A New Year, a Clear Message: EAT REAL FOOD
January 14, 2026 Roots of ChangeAs we begin a new year, many of us follow the age-old tradition of making resolutions, often with a commitment to make choices that improve our own health. Last week the release of the new Dietary Guidelines for Americans brought a timely signal in that direction, and they’ve already sparked strong reactions. Some have welcomed the update, while others have offered pointed critiques, including concerns about what the administration has proposed and what the Guidelines do or do not emphasize.
ROC shares many of those concerns. We believe we can only achieve the goals set by Dietary Guidelines if we address deeper, system-level changes. That means strengthening local and regional food economies so communities are more resilient in the face of disruption, ensuring farmers and ranchers aren’t squeezed out by rising costs and unstable markets, and making the investments and policy reforms needed so healthy food is accessible and affordable in every community.
At the same time, we do welcome the clear and necessary message: eat real food, choose whole and minimally processed foods, and avoid ultra-processed products. That clarity matters, and it’s worth lifting up. The Guidelines point families, schools, healthcare providers, and policymakers toward a practical north star: more vegetables and fruits, meat, fish and other proteins, whole grains, beans, and nuts—everyday foods that support health and help prevent diet-related disease.
But the Guidelines also have real gaps. They fail to address how food is produced: how crops are grown, how animals are raised, and how those practices affect soil, water, farm viability, climate resilience, and the quality of what ends up on our plates. If we want “eat real food” to translate into healthier people and a healthier planet, we have to care not just about what we eat, but how food is produced.
We also have to say aloud what millions of families already know: guidelines won’t translate into better health if people can’t afford or access the foods being recommended.
This is the reality of today’s food affordability crisis. Food prices remain high, and even modest increases hit hard when budgets are already stretched. Families are making impossible tradeoffs—between rent and groceries, and between what they know is better and what they can realistically put on the table. In many places, it’s not just price; it’s access—whether there’s a nearby store or farmers market with fresh options, reliable transportation, and the ability to risk buying food that may spoil faster.
That’s why I’m worried about the context in which these Guidelines are arriving. Across the country, communities are facing the impact of cuts to federal nutrition programs like SNAP and the elimination of SNAP nutrition education, resources that help families stretch limited food budgets, build cooking knowledge, and make healthier meals realistic in everyday life. These supports are especially important for communities facing the highest burden of diet-related chronic disease. And at a time when the cost of food remains high, weakening the safety net doesn’t just increase immediate hardship, it pushes more families toward cheaper, ultra-processed food options and increases the likelihood of higher long-term healthcare costs tied to preventable, diet-related illness.

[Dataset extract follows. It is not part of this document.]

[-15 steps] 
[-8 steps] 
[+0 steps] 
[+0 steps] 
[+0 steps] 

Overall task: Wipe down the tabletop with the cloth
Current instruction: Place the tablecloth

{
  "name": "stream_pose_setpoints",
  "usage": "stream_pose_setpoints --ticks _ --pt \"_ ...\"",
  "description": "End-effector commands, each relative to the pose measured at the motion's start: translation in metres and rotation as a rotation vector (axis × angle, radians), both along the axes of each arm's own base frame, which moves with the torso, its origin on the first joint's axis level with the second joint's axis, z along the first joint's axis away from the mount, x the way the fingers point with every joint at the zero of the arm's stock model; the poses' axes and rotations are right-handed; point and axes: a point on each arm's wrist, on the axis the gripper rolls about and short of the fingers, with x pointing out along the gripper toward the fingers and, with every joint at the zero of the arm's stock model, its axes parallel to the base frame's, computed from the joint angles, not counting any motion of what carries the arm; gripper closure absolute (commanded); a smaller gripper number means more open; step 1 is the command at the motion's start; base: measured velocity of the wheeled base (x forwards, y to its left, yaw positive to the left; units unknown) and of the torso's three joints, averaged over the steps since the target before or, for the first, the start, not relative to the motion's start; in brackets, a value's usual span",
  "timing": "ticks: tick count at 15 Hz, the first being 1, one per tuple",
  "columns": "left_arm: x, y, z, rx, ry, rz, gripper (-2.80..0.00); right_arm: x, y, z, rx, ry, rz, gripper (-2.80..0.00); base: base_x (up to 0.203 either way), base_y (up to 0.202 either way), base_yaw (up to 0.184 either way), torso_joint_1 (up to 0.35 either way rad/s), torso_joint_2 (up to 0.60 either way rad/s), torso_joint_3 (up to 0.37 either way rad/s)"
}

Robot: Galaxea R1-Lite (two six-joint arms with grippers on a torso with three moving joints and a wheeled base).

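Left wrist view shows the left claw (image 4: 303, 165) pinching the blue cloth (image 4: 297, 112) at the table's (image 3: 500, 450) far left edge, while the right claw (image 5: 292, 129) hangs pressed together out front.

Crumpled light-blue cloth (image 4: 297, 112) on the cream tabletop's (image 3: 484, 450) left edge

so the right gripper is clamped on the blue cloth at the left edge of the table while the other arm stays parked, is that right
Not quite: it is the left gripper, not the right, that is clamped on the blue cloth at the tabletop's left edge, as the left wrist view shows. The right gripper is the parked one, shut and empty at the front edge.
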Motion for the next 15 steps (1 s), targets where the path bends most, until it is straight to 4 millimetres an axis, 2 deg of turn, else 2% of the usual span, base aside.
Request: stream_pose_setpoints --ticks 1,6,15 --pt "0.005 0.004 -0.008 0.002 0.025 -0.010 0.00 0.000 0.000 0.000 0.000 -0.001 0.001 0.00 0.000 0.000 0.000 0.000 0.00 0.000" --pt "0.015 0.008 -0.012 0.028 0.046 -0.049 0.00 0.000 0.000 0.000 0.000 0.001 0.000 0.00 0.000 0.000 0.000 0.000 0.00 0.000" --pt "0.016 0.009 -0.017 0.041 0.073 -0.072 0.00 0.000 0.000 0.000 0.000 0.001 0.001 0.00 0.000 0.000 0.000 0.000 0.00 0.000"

The same tension is playing out for the people who grow our food. Farmers and ranchers are facing rising costs—fuel, equipment, labor, insurance, and financing— while the prices they receive don’t keep pace. Add trade uncertainty and the impact of tariffs, and it becomes even harder to make the numbers work. For small and mid-sized producers, these pressures can be the difference between staying afloat and filing for bankruptcy.

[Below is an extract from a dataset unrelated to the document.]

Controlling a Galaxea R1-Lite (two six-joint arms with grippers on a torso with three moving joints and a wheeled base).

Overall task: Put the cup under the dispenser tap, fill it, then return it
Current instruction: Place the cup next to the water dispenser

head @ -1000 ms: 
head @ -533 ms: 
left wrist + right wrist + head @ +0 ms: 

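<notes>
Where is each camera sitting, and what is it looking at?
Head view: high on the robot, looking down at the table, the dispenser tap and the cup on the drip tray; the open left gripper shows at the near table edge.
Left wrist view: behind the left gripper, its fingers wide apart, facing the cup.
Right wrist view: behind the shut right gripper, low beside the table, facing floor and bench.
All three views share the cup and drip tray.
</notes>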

That’s why we need to connect the dots. We need to move beyond bandaids and short-term fixes and strengthen American agriculture and local and regional food systems so real food is available and affordable in every community.
In 2026, ROC is launching Vote for Your Food, a campaign to elevate shared values and practical solutions that bridge rural and urban communities. Vote for Your Food is about making real food easier to choose by strengthening local and regional food economies, supporting farmers and ranchers, and protecting the nutrition programs families rely on.
That means investing in the practical backbone that connects farms to families—regional processing, aggregation, cold storage, distribution, and fair markets—so healthier food can reach schools, clinics, corner stores, food banks, and neighborhood groceries. It also means protecting and expanding proven nutrition incentive programs that help families buy more fruits and vegetables while supporting local growers and retailers—programs like California’s Nutrition Incentive Program (CNIP/Market Match) and GusNIP at the national level. And it means expanding support for regenerative agriculture, including pasture-raised meat, by investing in producers who restore soil health, protect water, strengthen biodiversity, and build climate resilience while producing nutrient-dense food.